_YOUR TASK_.
Copy each line of the data below exactly, leaving out pictures.

***

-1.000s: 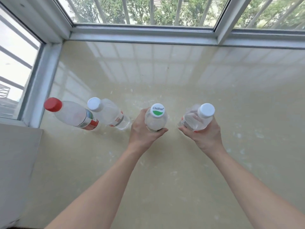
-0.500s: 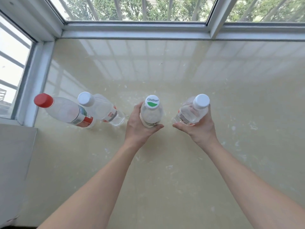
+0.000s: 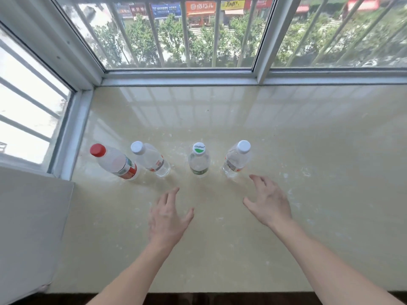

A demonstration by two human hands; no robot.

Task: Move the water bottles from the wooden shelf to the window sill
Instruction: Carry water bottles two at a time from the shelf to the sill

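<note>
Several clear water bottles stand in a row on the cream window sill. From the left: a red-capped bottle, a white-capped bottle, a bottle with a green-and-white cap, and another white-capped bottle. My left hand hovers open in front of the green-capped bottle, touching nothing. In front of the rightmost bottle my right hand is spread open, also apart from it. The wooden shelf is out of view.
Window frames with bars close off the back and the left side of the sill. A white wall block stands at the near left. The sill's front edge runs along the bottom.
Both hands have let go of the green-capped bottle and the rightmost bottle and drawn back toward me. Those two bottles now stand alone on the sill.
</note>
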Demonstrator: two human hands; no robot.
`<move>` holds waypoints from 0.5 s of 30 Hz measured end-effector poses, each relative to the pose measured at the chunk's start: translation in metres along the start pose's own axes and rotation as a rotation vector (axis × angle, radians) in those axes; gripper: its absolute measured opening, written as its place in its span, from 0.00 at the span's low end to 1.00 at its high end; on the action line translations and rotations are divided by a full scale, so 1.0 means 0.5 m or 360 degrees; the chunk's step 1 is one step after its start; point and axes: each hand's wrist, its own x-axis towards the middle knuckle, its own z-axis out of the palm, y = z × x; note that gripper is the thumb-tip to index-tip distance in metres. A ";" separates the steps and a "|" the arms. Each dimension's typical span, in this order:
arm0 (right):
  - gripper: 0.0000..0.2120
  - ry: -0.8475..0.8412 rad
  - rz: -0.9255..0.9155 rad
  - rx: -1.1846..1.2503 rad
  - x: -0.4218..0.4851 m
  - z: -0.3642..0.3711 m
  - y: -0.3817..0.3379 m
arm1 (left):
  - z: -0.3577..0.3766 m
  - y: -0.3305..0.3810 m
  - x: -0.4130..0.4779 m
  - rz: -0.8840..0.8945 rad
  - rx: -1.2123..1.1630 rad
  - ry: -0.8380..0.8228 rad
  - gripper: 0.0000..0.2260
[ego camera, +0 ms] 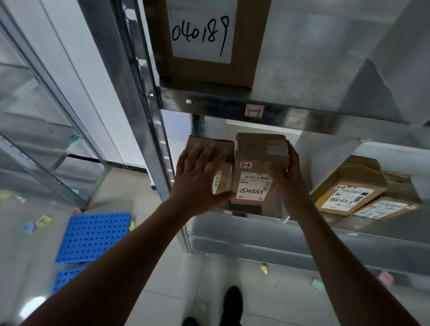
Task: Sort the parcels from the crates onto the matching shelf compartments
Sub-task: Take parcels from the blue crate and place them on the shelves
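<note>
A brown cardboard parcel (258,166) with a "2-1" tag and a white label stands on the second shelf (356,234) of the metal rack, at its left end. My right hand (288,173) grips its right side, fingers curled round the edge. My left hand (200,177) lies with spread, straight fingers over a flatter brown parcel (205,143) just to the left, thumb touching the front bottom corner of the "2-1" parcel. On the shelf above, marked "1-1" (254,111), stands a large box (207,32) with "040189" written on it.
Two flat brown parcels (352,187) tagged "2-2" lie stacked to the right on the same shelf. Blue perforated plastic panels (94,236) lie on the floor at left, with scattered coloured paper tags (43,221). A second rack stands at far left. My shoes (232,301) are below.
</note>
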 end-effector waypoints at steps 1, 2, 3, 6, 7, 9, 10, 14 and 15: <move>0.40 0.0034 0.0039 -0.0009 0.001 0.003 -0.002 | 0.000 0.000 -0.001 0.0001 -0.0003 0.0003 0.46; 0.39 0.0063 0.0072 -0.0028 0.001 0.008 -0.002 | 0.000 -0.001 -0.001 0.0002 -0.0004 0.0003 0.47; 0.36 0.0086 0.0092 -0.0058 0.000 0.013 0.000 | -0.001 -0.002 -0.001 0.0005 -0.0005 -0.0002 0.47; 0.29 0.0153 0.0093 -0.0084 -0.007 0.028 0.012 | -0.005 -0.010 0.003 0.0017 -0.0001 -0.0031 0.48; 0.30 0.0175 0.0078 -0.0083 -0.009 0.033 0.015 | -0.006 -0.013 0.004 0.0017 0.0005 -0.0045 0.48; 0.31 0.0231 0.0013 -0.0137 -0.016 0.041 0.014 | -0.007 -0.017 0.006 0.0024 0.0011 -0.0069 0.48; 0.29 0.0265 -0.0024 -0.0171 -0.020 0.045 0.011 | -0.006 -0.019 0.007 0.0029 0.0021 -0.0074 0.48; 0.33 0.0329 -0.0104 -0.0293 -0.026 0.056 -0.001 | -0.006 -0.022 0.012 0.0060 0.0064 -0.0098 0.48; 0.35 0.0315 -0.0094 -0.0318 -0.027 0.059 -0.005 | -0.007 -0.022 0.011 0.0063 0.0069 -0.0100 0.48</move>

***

_RESPONSE BOX_.
-1.000s: 
-0.500s: 
+0.000s: 

A demonstration by two human hands; no robot.

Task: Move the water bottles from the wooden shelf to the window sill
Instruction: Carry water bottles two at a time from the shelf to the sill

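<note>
Several clear water bottles stand in a row on the cream window sill. From the left: a red-capped bottle, a white-capped bottle, a bottle with a green-and-white cap, and another white-capped bottle. My left hand hovers open in front of the green-capped bottle, touching nothing. In front of the rightmost bottle my right hand is spread open, also apart from it. The wooden shelf is out of view.
Window frames with bars close off the back and the left side of the sill. A white wall block stands at the near left. The sill's front edge runs along the bottom.
Both hands have let go of the green-capped bottle and the rightmost bottle and drawn back toward me. Those two bottles now stand alone on the sill.
</note>
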Demonstrator: two human hands; no robot.
`<move>` holds waypoints from 0.5 s of 30 Hz measured end-effector poses, each relative to the pose measured at the chunk's start: translation in metres along the start pose's own axes and rotation as a rotation vector (axis × angle, radians) in those axes; gripper: its absolute measured opening, written as its place in its span, from 0.00 at the span's low end to 1.00 at its high end; on the action line translations and rotations are divided by a full scale, so 1.0 means 0.5 m or 360 degrees; the chunk's step 1 is one step after its start; point and axes: each hand's wrist, its own x-axis towards the middle knuckle, its own z-axis out of the palm, y = z × x; note that gripper is the thumb-tip to index-tip distance in metres. A ";" separates the steps and a "|" the arms. Each dimension's typical span, in this order:
arm0 (right):
  - gripper: 0.0000..0.2120
  - ry: -0.8475..0.8412 rad
  - rz: -0.9255..0.9155 rad
  - rx: -1.1846..1.2503 rad
  - x: -0.4218..0.4851 m
  - z: -0.3642..0.3711 m
  - y: -0.3817..0.3379 m
arm1 (left):
  - z: -0.3577..0.3766 m
  - y: -0.3305..0.3810 m
  - x: -0.4130..0.4779 m
  - rz: -0.8840..0.8945 rad
  - rx: -1.2123..1.1630 rad
  - ry: -0.8380..0.8228 rad
  - gripper: 0.0000..0.2260
[ego camera, +0 ms] 
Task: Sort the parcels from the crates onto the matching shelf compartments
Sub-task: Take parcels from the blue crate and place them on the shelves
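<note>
A brown cardboard parcel (258,166) with a "2-1" tag and a white label stands on the second shelf (356,234) of the metal rack, at its left end. My right hand (288,173) grips its right side, fingers curled round the edge. My left hand (200,177) lies with spread, straight fingers over a flatter brown parcel (205,143) just to the left, thumb touching the front bottom corner of the "2-1" parcel. On the shelf above, marked "1-1" (254,111), stands a large box (207,32) with "040189" written on it.
Two flat brown parcels (352,187) tagged "2-2" lie stacked to the right on the same shelf. Blue perforated plastic panels (94,236) lie on the floor at left, with scattered coloured paper tags (43,221). A second rack stands at far left. My shoes (232,301) are below.
</note>
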 end-effector waypoints at steps 1, 2, 3, 6, 7, 9, 10, 14 and 15: <move>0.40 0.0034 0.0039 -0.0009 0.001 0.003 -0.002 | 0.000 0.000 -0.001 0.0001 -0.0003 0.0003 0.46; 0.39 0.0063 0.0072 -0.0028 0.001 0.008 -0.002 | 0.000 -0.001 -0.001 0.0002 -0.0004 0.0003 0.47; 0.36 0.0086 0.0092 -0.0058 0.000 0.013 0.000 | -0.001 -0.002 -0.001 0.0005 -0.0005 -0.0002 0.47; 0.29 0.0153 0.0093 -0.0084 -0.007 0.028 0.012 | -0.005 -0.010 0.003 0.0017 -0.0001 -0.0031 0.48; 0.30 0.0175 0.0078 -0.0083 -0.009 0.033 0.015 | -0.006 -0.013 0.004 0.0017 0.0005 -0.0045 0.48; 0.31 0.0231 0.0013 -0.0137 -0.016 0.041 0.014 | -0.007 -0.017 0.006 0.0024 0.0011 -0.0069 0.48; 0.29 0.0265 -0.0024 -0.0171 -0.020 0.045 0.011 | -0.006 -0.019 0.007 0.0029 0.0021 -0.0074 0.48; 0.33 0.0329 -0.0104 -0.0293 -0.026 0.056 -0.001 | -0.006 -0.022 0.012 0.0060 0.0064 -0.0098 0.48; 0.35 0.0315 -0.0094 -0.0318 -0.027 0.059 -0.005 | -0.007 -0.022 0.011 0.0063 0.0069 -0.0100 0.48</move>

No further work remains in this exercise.